Он удивлялся ему до недоумения, до изнеможения душевных сил, почитал его человеком необыкновенным, умным, ученым. И то сказать, как ни было худо воспитание Чертопханова, все же, в сравнении с воспитанием Тихона, оно могло показаться блестящим. Чертопханов, правда, по-русски читал мало, по-французски понимал плохо, до того плохо, что однажды на вопрос гувернера из швейцарцев: «Vous parlez francais, monsieur?»[1] — отвечал: «Жэ не разумею, — и, подумав немного, прибавил: — па»; но все-таки он помнил, что был на свете Вольтер, преострый сочинитель, что французы с англичанами много воевали и что Фридрих Великий, прусский король, на военном поприще тоже отличался. Из русских писателей уважал он Державина, а любил Марлинского и лучшего кобеля прозвал Аммалат-Беком…
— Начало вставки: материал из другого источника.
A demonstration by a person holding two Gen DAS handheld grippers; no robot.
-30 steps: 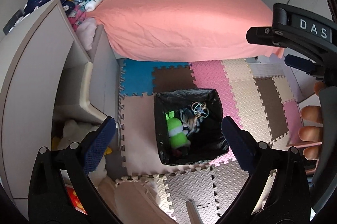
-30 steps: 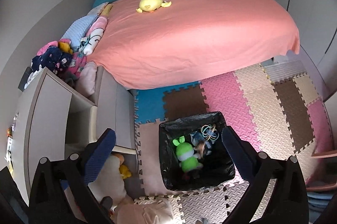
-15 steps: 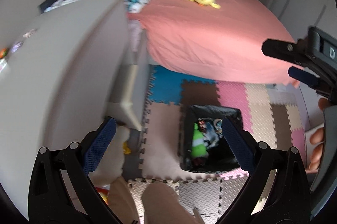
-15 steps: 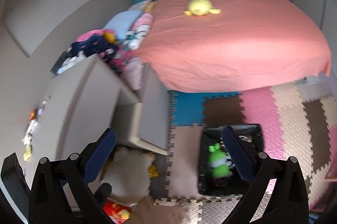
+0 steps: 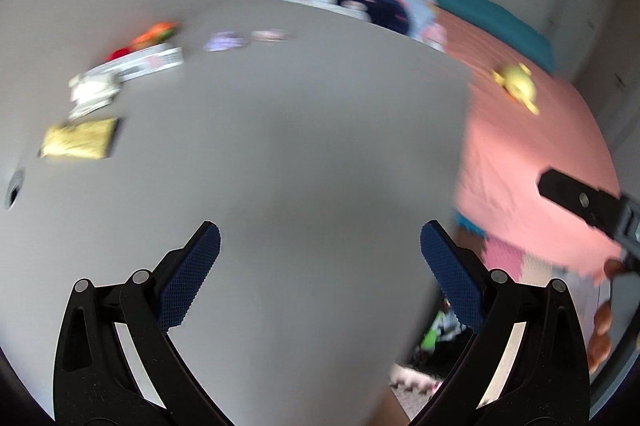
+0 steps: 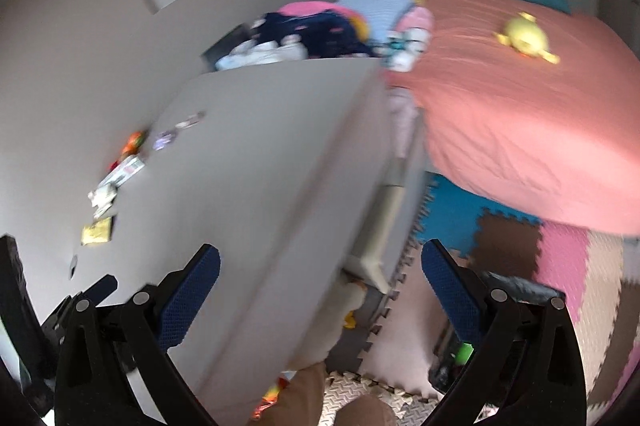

Несколько дней спустя после первой моей встречи с обоими приятелями отправился я в сельцо Бессоново к Пантелею Еремеичу. Издали виднелся небольшой его домик; он торчал на голом месте, в полуверсте от деревни, как говорится, «на юру», словно ястреб на пашне. Вся усадьба Чертопханова состояла из четырех ветхих срубов разной величины, а именно: из флигеля, конюшни, сарая и бани. Каждый сруб сидел отдельно, сам по себе: ни забора кругом, ни ворот не замечалось. Кучер мой остановился в недоумении у полусгнившего и засоренного колодца. Возле сарая несколько худых и взъерошенных борзых щенков терзали дохлую лошадь, вероятно Орбассана; один из них поднял было окровавленную морду, полаял торопливо и снова принялся глодать обнаженные ребра. Подле лошади стоял малый лет семнадцати, с пухлым и желтым лицом, одетый казачком и босоногий; он с важностью посматривал на собак, порученных его надзору, и изредка постегивал арапником самых алчных.
— Дома барин? — спросил я.
— А Господь его знает! — отвечал малый. — Постучитесь.
Я соскочил с дрожек и подошел к крыльцу флигеля. Жилище господина Чертопханова являло вид весьма печальный: бревна почернели и высунулись вперед «брюхом», труба обвалилась, углы подопрели и покачнулись, небольшие тускло-сизые окошечки невыразимо кисло поглядывали из-под косматой, нахлобученной крыши: у иных старух-потаскушек бывают такие глаза. Я постучался: никто не откликнулся. Однако мне за дверью слышались резко произносимые слова:
— Аз, буки, веди; да ну же, дурак, — говорил сиплый голос, — аз, буки, веди, глаголь… да нет! глаголь, добро, есть! есть!.. Ну же, дурак!